While the Big ‘Z’ Rum is sold at liquor stores around the state, the other currently available spirits are sold locally, mostly in St. Mary’s and Calvert counties, including at two farmer’s markets — Home Grown Farm Market in Lexington Park and California Farmer’s Market (BAE) on Saturdays from 9 a.m. to 1 p.m.
A big part of the distillery’s effort, aside from bringing bourbon back to St.

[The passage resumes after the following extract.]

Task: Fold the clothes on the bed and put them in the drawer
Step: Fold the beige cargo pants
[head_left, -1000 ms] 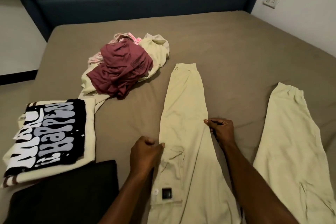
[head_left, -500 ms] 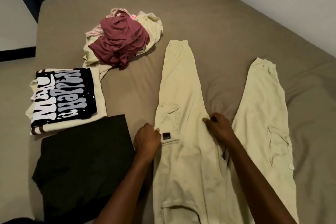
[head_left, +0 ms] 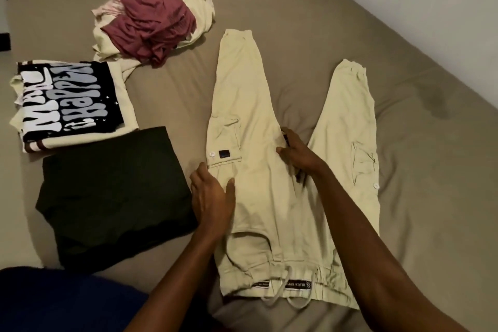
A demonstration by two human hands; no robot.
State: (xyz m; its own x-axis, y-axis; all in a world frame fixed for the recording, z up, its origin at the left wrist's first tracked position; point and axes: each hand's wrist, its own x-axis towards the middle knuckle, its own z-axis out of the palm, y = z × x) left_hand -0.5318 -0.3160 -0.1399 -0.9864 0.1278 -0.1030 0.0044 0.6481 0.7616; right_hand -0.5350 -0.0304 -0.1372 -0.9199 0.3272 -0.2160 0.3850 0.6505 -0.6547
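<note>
Nearest, cream cargo trousers [head_left: 258,143] lie flat on the bed [head_left: 404,143], waistband partly hidden by forearms. Left hand [head_left: 213,197] rests flat, fingers straight, on the left leg; right hand [head_left: 299,156] presses the crotch, its fingers partly hidden. Beyond the left fingers lie folded clothes, then a crumpled pile [head_left: 153,19].

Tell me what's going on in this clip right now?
A person is laying out cream cargo trousers on the bed, legs spread apart, not yet folded. The left hand rests flat on the outer edge of one leg; the right hand pinches the cloth near the crotch. To the left lie a folded printed shirt and a folded black garment, with an unfolded pile of clothes beyond.
</note>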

Mary’s, is promoting value-added agriculture and diversification to keep farms in production and partner with businesses to create markets for each other’s products and services.
“Ever ybody’s attracted to the distilling side of this,” Sanders said. “We usually put that toward the tail end of the conversation, because to us it’s more about value-added agriculture, diversifying our economy down here, working with other businesses and creating opportunities for everybody — then, yeah, we’re making a really good product.”
Dawson, whose family has farmed the land in Hollywood since the 1930s, said starting the distillery was one way to keep the farm in production and preserve some of the productive agricultural land that has been disappearing since the tobacco buyout, and keep it out of the hands of developers as long as possible.
“When tobacco left the county, to a great extent, we started growing housing,” Dawson said. “That’s the last crop that you ever grow.”
“Like everybody down here, we’re helping diversify the economy and create better value-added agriculture products,” Sanders said, “because you cannot keep a farm in the family growing soybeans and corn, not in 20 acres.”
Scott Sanders, left, Dan Dawson and Sean Coogan with a barrel of Southern Maryland’s first legal distilled spirits in 2015.
Tobacco Barn Distillery produced several rums to sell locally, including the Big ‘Z’ Rum for the commissioning of the new destroyer the USS Zumwalt.
The label for Tobacco Barn Distillery’s Moll Dyer cinnamon-flavored whiskey.